Tips for Selecting a Big Data Application

Clearly, choosing the right big data application is a complicated process that involves a myriad of factors. Experts and organizations that have successfully deployed big data software offer the following advice:

  • Understand your goals — As previously mentioned, knowing what you want to accomplish is of paramount importance when choosing a big data application. If you aren’t sure why you are investing in a particular technology, your project is unlikely to succeed.
  • Start small — If you can demonstrate success with a small-scale big data analytics project, that will generate interest in using the tool throughout the company.
  • Take a holistic approach — While a small-scale project can help you gain experience and expertise with your technology, it’s important to choose an application that can ultimately be used throughout the business. Gartner advises, “To support a ‘data and analytics everywhere’ world, IT professionals need to create a new end-to-end architecture built for agility, scale and experimentation.

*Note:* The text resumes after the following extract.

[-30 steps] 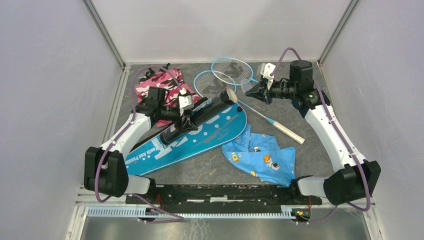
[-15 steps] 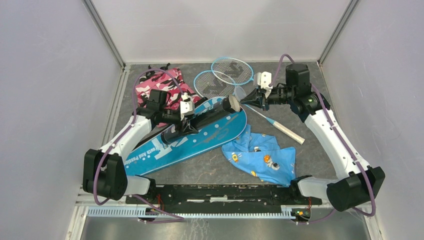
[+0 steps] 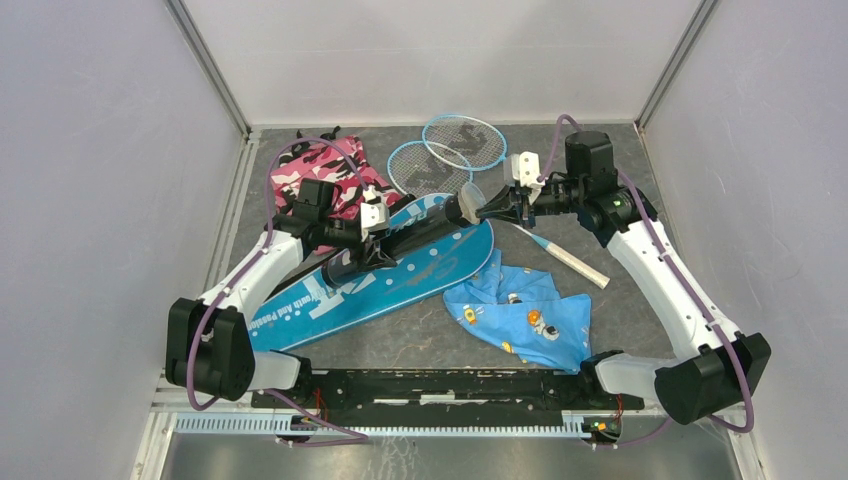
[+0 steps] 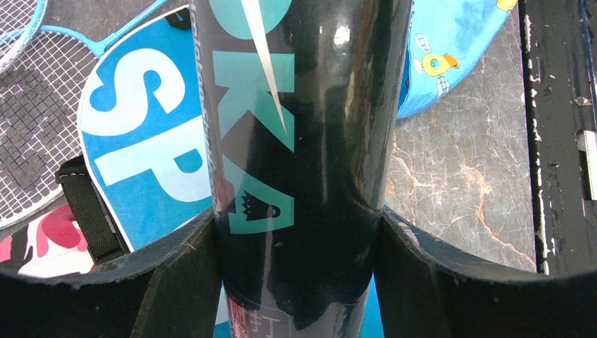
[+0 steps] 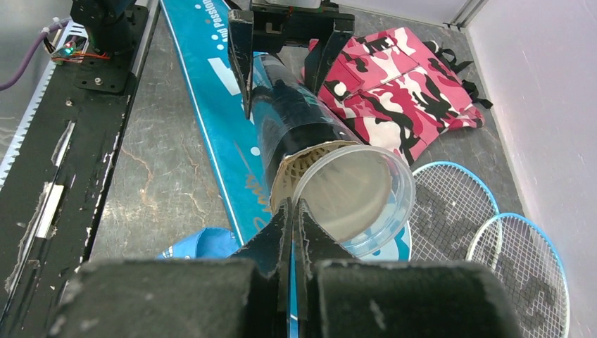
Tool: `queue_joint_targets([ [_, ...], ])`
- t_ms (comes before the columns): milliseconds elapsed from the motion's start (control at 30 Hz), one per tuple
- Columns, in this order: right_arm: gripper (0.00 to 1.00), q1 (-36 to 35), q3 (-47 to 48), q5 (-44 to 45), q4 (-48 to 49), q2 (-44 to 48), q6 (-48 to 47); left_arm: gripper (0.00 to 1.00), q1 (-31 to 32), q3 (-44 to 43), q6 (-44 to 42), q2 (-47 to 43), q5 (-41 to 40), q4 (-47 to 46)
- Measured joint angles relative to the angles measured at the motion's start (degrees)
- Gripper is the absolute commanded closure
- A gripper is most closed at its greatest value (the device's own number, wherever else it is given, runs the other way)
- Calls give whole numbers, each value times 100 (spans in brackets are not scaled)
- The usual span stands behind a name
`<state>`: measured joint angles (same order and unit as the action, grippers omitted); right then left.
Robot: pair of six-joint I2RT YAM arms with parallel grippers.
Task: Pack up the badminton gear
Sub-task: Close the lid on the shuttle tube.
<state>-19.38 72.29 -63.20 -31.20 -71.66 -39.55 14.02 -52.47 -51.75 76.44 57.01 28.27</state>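
My left gripper is shut on the black cylindrical tube, holding it slanted above the blue "SPORT" cover. In the left wrist view the tube fills the space between the fingers. My right gripper is shut on the rim of a clear plastic lid, held tilted against the tube's open end; a pale scalloped edge shows inside. Two light-blue racquets lie at the back, one white handle to the right. No loose shuttlecocks show.
A pink camouflage bag lies at the back left behind the left arm. A blue cartoon-print cloth lies at the front right. Metal rails and grey walls bound the table on three sides.
My right gripper has moved left with the clear lid, from beside the racquets up against the tube's open end. The left gripper has kept hold of the tube, shifting it slightly.
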Motion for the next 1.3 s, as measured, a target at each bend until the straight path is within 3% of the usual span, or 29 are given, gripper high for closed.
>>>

Today, disciplines are merging and approaches to data and analytics are becoming more holistic and encompassing the entire business.”
  • Work together — That same blog post also notes, “Gartner recommends data and analytics leaders work proactively to spread analytics throughout their organization, to get the largest possible benefit from enabling data to drive business actions.” Many organizations are attempting to build a data-driven culture, and that requires a great deal of cooperation among business and IT leaders.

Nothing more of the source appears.